Qwen 2.5 VL 7B vs Text Embedding 3 Small

Compare Qwen 2.5 VL 7B and Text Embedding 3 Small: pricing, performance, context window, latency, and best use cases. Side-by-side comparison on XALEN.

Updated 2026-05-21 · By Abhishek Raj · Our methodology

All Alibaba models All OpenAI models What is an LLM API? Python Quickstart What is inference?
Feature Qwen 2.5 VL 7B Text Embedding 3 Small
CategoryVisionEmbedding
Parameters7B~200M
Context Window128K8K
Input Price$0.01/1M tokens$0.0002/1M tokens
Output Price$0.02/1M tokensN/A/1M tokens
Latency~150ms~10ms

Choose Qwen 2.5 VL 7B when:

  • ✓ Budget image analysis
  • ✓ Simple OCR
  • ✓ Quick visual Q&A
Key Strengths:

Low cost vision, Asian language OCR, Fast

Choose Text Embedding 3 Small when:

  • ✓ Budget RAG
  • ✓ High-volume embedding
  • ✓ Simple search
Key Strengths:

Cheapest embedding, Very fast, Good quality for price

Verdict: Qwen 2.5 VL 7B vs Text Embedding 3 Small

For cost efficiency, Text Embedding 3 Small wins at $0.0002/1M input tokens. For speed, Text Embedding 3 Small is faster at ~10ms. Qwen 2.5 VL 7B excels at Budget image analysis while Text Embedding 3 Small is better for Budget RAG. Both are available on XALEN through a single API — try them in the Playground to see which fits your workload.

Detailed Analysis

Pricing Comparison

Qwen 2.5 VL 7B costs $0.01/1M input tokens and $0.02/1M output tokens. Text Embedding 3 Small costs $0.0002 input and N/A output. Text Embedding 3 Small is 50.0x cheaper on input tokens. XALEN offers batch processing at 50% discount on both models.

Performance & Context

Qwen 2.5 VL 7B has a 128K context window with ~150ms latency. Text Embedding 3 Small offers 8K context at ~10ms. Qwen 2.5 VL 7B has the larger context window.

Best For

Qwen 2.5 VL 7B (Vision) is optimized for: Budget image analysis, Simple OCR, Quick visual Q&A. Text Embedding 3 Small (Embedding) works best for: Budget RAG, High-volume embedding, Simple search.

Try Both on XALEN

Both models are available through XALEN's OpenAI-compatible API. Switch between them by changing the model parameter:

from xalen import XALEN

client = XALEN(api_key="xln_test_YOUR_KEY")

# Use Qwen 2.5 VL 7B
response_a = client.chat.completions.create(
    model="qwen-2-5-vl-7b",
    messages=[{"role": "user", "content": "Your question here"}]
)

# Use Text Embedding 3 Small
response_b = client.chat.completions.create(
    model="text-embedding-3-small",
    messages=[{"role": "user", "content": "Your question here"}]
)

Start Building with XALEN

200+ AI models. One API. Pay-as-you-go.

Get API Key Try in Playground

Frequently Asked Questions

Which is better, Qwen 2.5 VL 7B or Text Embedding 3 Small?

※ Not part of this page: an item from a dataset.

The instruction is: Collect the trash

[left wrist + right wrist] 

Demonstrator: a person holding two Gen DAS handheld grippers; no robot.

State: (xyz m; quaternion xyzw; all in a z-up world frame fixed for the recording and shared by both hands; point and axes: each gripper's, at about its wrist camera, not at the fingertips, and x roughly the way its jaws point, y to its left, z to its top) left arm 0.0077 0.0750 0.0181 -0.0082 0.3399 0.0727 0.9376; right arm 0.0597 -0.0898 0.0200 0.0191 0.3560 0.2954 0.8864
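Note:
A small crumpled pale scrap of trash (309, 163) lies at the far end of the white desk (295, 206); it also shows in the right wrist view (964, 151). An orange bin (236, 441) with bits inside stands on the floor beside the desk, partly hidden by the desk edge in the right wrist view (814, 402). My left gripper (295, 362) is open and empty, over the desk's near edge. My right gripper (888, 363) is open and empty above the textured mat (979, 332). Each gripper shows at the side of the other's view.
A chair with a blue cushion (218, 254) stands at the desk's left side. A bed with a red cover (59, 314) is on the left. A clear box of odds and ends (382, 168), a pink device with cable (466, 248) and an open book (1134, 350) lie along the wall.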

Qwen 2.5 VL 7B (Vision, 7B) offers Low cost vision. Text Embedding 3 Small (Embedding, ~200M) offers Cheapest embedding. Choose Qwen 2.5 VL 7B for Budget image analysis or Text Embedding 3 Small for Budget RAG.

How much does Qwen 2.5 VL 7B cost vs Text Embedding 3 Small?

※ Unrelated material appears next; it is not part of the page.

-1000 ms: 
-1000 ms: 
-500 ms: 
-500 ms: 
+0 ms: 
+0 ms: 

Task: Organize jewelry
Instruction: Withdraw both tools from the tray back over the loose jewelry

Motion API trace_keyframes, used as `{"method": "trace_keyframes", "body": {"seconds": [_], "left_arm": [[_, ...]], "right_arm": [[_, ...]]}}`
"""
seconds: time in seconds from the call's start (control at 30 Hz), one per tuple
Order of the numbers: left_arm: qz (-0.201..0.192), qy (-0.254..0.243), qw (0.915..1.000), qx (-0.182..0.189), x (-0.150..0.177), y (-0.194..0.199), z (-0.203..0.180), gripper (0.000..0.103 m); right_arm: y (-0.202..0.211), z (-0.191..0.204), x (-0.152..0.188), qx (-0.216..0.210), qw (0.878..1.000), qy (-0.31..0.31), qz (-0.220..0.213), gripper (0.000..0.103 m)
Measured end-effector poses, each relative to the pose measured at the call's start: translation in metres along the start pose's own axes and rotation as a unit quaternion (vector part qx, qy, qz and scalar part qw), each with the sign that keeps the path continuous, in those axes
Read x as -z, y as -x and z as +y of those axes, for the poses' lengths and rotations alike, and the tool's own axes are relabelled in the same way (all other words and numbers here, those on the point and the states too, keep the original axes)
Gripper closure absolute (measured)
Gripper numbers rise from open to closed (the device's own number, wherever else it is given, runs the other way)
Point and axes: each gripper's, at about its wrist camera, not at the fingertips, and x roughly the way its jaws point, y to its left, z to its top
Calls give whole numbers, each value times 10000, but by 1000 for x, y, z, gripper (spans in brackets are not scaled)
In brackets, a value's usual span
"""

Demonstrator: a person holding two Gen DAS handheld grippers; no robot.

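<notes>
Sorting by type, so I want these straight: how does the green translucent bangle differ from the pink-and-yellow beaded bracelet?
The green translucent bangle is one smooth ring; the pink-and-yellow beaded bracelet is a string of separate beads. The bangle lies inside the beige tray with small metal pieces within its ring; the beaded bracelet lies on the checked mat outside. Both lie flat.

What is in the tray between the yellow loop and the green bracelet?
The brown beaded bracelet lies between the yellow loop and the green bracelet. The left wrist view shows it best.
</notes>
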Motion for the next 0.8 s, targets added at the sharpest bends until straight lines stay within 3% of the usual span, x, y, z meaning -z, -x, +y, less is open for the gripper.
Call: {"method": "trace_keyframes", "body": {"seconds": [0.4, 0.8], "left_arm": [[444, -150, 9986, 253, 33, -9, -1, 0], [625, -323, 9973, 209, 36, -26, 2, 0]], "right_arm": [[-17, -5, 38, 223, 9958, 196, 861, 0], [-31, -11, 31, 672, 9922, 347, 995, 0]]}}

Qwen 2.5 VL 7B: $0.01/1M input, $0.02/1M output. Text Embedding 3 Small: $0.0002/1M input, N/A/1M output. Both available on XALEN with batch processing at 50% discount.

Can I use both models on XALEN?

Yes. XALEN provides 200+ models through a single OpenAI-compatible API. Switch between Qwen 2.5 VL 7B and Text Embedding 3 Small by changing the model parameter. No code changes needed.

Related Comparisons

Qwen 2.5 VL 7B vs Vedika Vision Qwen 2.5 VL 7B vs Text Embedding 3 Large Qwen 2.5 VL 7B vs Llama 3.2 90B Vision Qwen 2.5 VL 7B vs Llama 3.2 11B Vision Qwen 2.5 VL 7B vs Qwen 2.5 VL 72B Qwen 2.5 VL 7B vs Pixtral Large

Last updated: 2026-05-21. Pricing and specifications may change. Check pricing page for latest rates.